##### Information shown #####
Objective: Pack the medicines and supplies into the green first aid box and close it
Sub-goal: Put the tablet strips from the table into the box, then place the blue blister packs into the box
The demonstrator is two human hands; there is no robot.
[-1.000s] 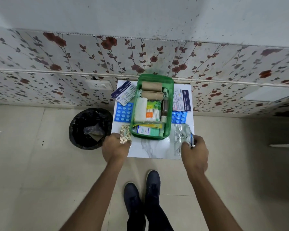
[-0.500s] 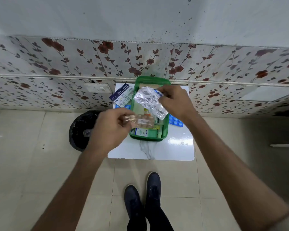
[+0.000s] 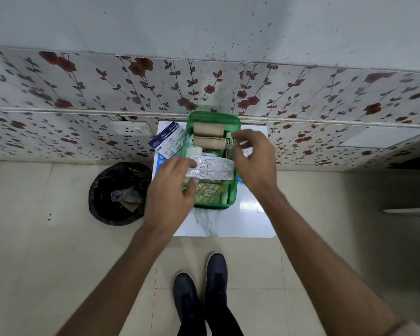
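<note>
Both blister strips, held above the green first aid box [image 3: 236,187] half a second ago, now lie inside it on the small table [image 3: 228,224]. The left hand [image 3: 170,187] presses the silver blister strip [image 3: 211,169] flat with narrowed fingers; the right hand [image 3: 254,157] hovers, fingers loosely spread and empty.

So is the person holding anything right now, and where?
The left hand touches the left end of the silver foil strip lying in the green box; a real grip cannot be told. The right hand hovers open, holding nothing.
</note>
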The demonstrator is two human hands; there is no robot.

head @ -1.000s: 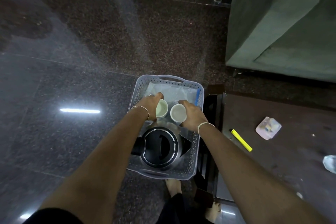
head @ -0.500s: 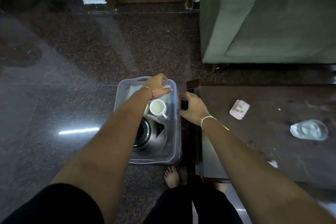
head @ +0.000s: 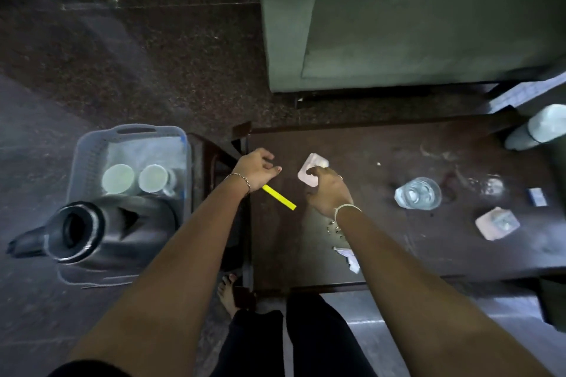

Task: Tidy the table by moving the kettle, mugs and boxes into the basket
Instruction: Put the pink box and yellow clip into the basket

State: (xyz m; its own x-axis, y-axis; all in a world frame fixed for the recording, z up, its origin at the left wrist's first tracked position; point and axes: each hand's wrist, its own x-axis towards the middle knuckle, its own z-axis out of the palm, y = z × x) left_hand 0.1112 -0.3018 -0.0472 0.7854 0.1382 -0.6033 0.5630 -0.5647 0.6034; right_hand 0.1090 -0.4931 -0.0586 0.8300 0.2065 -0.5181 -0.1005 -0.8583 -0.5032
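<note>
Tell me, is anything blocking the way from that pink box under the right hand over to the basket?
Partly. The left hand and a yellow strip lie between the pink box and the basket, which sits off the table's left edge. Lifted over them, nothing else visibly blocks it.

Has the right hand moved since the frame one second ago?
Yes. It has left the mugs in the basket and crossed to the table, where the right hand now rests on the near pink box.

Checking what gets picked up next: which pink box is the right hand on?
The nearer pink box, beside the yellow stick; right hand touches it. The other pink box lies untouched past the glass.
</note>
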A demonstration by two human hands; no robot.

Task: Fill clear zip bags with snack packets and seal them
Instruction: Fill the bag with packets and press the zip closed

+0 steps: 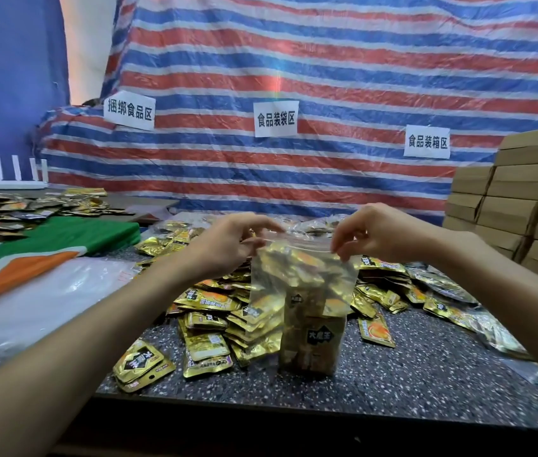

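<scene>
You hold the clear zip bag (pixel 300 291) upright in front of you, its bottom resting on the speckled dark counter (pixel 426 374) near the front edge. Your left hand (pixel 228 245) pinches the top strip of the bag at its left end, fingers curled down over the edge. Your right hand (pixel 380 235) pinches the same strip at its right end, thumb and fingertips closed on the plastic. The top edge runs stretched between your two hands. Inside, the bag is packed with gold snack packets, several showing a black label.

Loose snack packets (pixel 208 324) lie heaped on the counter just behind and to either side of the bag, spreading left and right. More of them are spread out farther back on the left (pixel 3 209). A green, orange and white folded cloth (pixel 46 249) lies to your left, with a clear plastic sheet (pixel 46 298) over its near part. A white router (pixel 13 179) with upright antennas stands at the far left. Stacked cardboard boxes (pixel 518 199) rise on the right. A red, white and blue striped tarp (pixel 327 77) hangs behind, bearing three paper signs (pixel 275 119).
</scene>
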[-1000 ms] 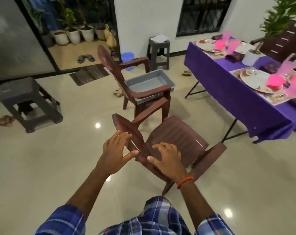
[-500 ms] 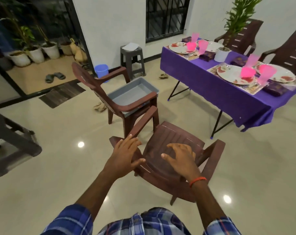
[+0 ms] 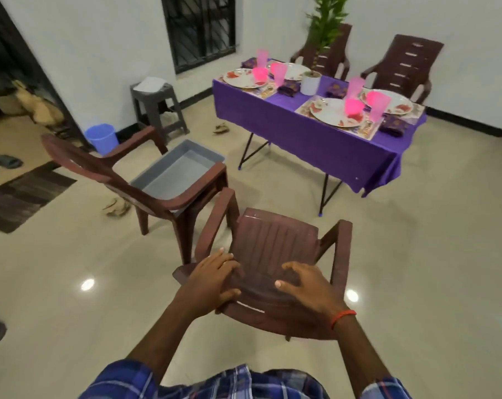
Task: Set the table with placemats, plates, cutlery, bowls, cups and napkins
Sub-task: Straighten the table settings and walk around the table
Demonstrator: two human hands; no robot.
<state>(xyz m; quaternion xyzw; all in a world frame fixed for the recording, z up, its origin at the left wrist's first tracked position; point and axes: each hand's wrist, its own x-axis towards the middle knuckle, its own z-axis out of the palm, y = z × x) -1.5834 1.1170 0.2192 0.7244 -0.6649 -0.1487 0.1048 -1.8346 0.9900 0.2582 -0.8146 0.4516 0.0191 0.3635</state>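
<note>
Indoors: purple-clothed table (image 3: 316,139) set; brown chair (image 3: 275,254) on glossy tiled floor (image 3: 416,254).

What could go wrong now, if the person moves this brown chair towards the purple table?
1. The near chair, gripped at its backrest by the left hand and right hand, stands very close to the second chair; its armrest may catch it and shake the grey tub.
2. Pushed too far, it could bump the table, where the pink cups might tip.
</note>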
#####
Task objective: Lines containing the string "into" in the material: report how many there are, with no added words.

Expected output: 4